→ Problem to work on:
Please copy out the entries below exactly, beginning with the line that contains "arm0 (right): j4" and ending with the line that contains "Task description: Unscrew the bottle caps", and include nothing outside that span.

→ Input:

━━━━━━━━━━━━━━━━━━━━

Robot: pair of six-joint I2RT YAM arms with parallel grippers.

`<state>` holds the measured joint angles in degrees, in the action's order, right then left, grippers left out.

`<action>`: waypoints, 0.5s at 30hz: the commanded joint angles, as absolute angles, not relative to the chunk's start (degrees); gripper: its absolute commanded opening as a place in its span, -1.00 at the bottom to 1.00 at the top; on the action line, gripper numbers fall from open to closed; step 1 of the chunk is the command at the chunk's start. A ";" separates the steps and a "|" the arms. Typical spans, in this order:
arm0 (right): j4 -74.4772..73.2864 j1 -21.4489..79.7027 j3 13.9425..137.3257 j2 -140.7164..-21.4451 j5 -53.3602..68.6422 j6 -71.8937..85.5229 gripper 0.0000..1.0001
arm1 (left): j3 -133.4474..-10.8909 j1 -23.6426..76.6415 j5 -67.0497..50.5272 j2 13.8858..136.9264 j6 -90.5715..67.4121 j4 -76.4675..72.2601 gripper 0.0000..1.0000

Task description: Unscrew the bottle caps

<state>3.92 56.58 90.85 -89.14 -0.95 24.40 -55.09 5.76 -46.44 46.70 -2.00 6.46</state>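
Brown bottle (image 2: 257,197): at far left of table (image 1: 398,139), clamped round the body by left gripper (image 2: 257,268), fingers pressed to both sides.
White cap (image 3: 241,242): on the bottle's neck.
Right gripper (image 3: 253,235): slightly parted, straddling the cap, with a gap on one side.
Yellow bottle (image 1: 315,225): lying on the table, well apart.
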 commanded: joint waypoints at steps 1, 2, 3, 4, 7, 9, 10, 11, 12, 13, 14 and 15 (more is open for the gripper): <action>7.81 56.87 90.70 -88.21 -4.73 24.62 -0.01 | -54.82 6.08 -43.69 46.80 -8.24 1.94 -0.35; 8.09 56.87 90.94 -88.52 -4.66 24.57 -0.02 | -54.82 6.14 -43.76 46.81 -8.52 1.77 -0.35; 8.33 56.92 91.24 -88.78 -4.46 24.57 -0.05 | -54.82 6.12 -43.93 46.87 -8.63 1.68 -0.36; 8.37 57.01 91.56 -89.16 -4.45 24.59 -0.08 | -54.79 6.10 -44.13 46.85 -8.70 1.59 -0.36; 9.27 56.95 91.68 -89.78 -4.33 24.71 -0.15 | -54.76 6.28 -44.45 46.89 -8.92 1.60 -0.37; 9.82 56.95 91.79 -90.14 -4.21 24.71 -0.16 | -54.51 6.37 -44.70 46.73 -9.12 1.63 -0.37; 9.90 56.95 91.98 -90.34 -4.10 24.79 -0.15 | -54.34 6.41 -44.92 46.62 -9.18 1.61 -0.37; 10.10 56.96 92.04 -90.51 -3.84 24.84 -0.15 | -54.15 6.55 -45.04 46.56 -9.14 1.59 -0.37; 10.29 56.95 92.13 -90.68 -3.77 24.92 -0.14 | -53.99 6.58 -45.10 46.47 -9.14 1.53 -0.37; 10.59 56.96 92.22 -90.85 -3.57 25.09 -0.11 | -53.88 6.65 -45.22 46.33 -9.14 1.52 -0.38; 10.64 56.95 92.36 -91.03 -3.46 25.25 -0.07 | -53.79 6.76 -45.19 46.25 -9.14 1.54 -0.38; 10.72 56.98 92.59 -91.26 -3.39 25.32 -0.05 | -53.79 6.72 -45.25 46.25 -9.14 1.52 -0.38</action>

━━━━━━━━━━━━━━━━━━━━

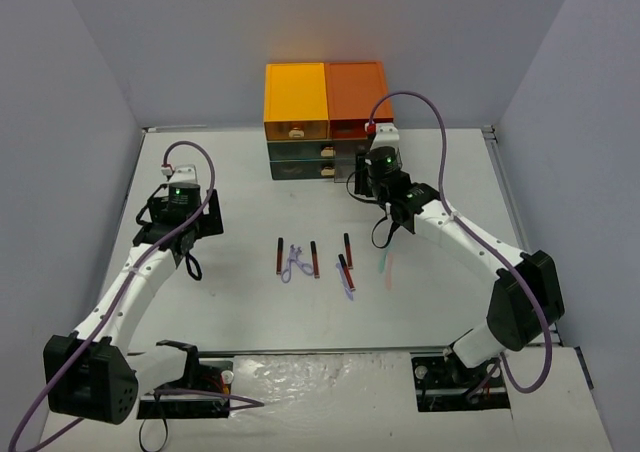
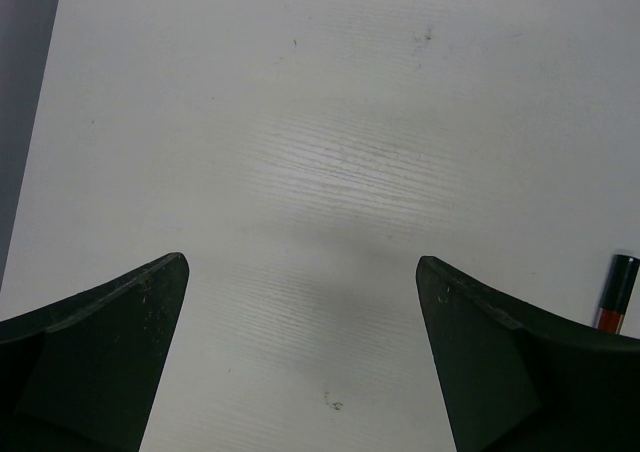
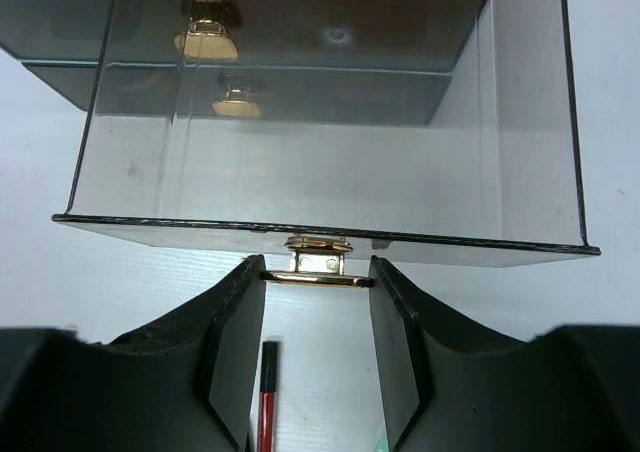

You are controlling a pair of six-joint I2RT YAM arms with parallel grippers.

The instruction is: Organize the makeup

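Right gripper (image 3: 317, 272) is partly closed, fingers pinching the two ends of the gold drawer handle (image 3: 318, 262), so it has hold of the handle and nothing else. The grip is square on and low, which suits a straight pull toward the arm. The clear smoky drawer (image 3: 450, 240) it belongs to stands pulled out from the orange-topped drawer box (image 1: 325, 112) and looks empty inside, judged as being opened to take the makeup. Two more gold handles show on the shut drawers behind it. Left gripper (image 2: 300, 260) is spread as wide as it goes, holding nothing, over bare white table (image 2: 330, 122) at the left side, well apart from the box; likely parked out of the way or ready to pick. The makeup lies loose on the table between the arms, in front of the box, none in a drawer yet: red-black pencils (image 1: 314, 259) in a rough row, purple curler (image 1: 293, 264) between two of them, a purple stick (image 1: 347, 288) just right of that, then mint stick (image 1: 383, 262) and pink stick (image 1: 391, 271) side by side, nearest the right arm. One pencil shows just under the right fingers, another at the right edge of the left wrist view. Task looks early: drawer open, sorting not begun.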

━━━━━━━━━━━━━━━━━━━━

→ Solution to the exercise:
arm0 (right): j4 -74.4772..73.2864 j1 -21.4489..79.7027 j3 13.9425..137.3257 j2 -140.7164..-21.4451 j5 -53.3602..68.6422 j6 -71.8937..85.5229 gripper 0.0000..1.0001
arm1 (left): j3 -133.4474..-10.8909 j1 -23.6426..76.6415 j5 -67.0497..50.5272 j2 13.8858..136.9264 j6 -90.5715..67.4121 j4 -76.4675..72.2601 gripper 0.0000..1.0000

Task description: Unscrew the bottle caps

The requested output is now complete.